Coffin smoothed his rumpled shirt and jacket one last time. “Well, let’s get moving. There’s money to be made tonight.”
As they walked up Doyers, their footsteps echoing on the deserted street, Coffin remarked, “Christ, this place is like a ghost town. Even the Chinamen are down by the bridge.”
“Well, the Chinese like fireworks as much as anyone else, maybe more. After all, they were the ones who invented gunpowder.” Tom knew that would bother Coffin.
“Hard to believe that coolies could invent something like that.”
Tom looked at Coffin with a direct, level gaze. “Don’t underestimate them, August,” he warned. It would be his last warning to August, one he’d do well to heed, Tom thought with an ironic twist at the corner of his mouth.
“Yeah, sure.” Coffin’s tone showed his contempt. “This is it, right?”
Tom just nodded at the dark stairway to an unmarked basement door. “I’ll go first.” He went down the steps, which seemed the top steps to hell. They were black as the soul of night and he had to feel for them as he descended.
The meeting went well. Tom set the stage, doing and saying the right things, observing the rituals, paying proper respect, acting the honest broker. Coffin laid out his offers with the flair of a born salesman. He painted his picture in shades of green and gold. They’d all be rich, he stressed, if they could see beyond their differences and work together to expand the trade. The potential was enormous and the cash that flowed from it could buy cops, judges, aldermen, and Tammany Hall, for that matter. There was no end to the power and influence they could enjoy, if only they could cooperate. He could guarantee safe expansion into new uptown markets, tapping into the pockets of the wealthy, the jaded uptown thrill-seekers, the swells looking for new and different entertainments. In time, prostitution could be coupled with the trade, bringing the two businesses together under one roof. There were endless variations on these themes and endless money to be made. All they needed do was to shake hands. Just the word of two businessmen, seeing eye to eye, and the world could change for all of them.
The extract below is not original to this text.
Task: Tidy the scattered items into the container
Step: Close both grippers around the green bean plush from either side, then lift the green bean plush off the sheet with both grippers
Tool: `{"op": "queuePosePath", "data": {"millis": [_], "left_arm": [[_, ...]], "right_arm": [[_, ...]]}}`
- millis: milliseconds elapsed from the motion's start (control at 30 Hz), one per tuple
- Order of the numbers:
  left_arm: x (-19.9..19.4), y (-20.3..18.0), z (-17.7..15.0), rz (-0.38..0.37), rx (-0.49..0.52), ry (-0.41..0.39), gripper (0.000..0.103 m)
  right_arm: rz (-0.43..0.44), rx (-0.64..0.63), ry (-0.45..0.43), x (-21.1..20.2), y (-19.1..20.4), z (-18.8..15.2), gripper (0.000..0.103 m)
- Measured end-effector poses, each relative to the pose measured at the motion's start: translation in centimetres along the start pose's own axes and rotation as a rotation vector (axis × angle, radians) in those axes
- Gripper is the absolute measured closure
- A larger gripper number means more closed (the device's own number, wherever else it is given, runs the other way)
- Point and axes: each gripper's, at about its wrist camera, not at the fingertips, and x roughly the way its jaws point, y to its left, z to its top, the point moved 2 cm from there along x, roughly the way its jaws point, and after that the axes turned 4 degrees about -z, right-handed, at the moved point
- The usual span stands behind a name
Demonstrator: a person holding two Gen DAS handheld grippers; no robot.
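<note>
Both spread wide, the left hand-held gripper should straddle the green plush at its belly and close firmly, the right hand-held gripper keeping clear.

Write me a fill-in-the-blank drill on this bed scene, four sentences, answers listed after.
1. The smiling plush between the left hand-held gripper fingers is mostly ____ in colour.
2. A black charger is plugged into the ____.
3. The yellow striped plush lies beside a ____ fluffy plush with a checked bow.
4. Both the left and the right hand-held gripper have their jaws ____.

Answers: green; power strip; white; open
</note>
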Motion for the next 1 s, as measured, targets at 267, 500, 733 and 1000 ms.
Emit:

Tom hardly heard a word. His thoughts were elsewhere. Soon the handshake was done, the vows exchanged, the wheels set in motion. Throughout the show Tom’s face wore a painted smile.
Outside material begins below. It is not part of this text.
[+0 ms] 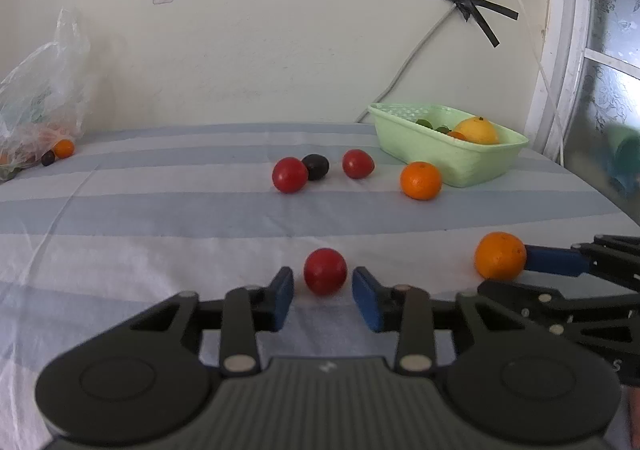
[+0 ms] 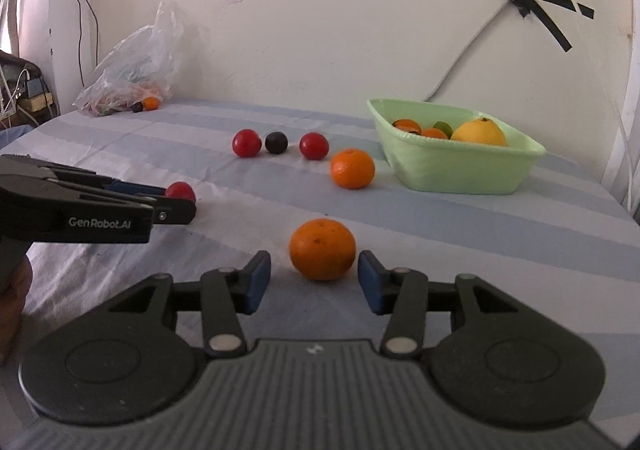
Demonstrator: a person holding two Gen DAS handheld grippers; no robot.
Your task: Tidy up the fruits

At last Sung Chow and August Coffin bowed each other farewell, promising to meet again soon. Details needed to be ironed out, after all. Sung Chow bowed to Tom as well, but after they did so, old sack-face clasped Tom’s hand, murmuring. “You have done well, Tom Braddock. We will not forget.”
Tom went out into the night that was blacker than betrayal, his feelings surprisingly mixed. He didn’t turn when he heard the scuffle of feet behind him. He almost didn’t want to face a doomed man, even one such as Coffin.
“Hey! What’s this? Tom! Tell ’em we’re here to see Sung Chow,” Coffin demanded. “Get your hands off me! Tom!”
Tom turned and took two steps back to Coffin’s side.
“Tommy, tell ’em to get their goddamn hands off me.” Coffin seemed more annoyed than worried. There were three Chinese, one man on each arm and one at Coffin’s back. Where they had been hiding, even Tom couldn’t have guessed.
“Goddamn it! I’m a captain of police,” Coffin exclaimed, pulling at the men on his arms. “Let me loose, you fucking—”
Tom reached into Coffin’s jacket and removed his pistol without a word.
“Tom?” That one word encompassed surprise, indignation, and defeat.
“Did you really think this could end some other way, August?” Tom said, the firmness of his voice tinged with regret. “You know me. Did you imagine I’d let what you did to Mary just slide by?”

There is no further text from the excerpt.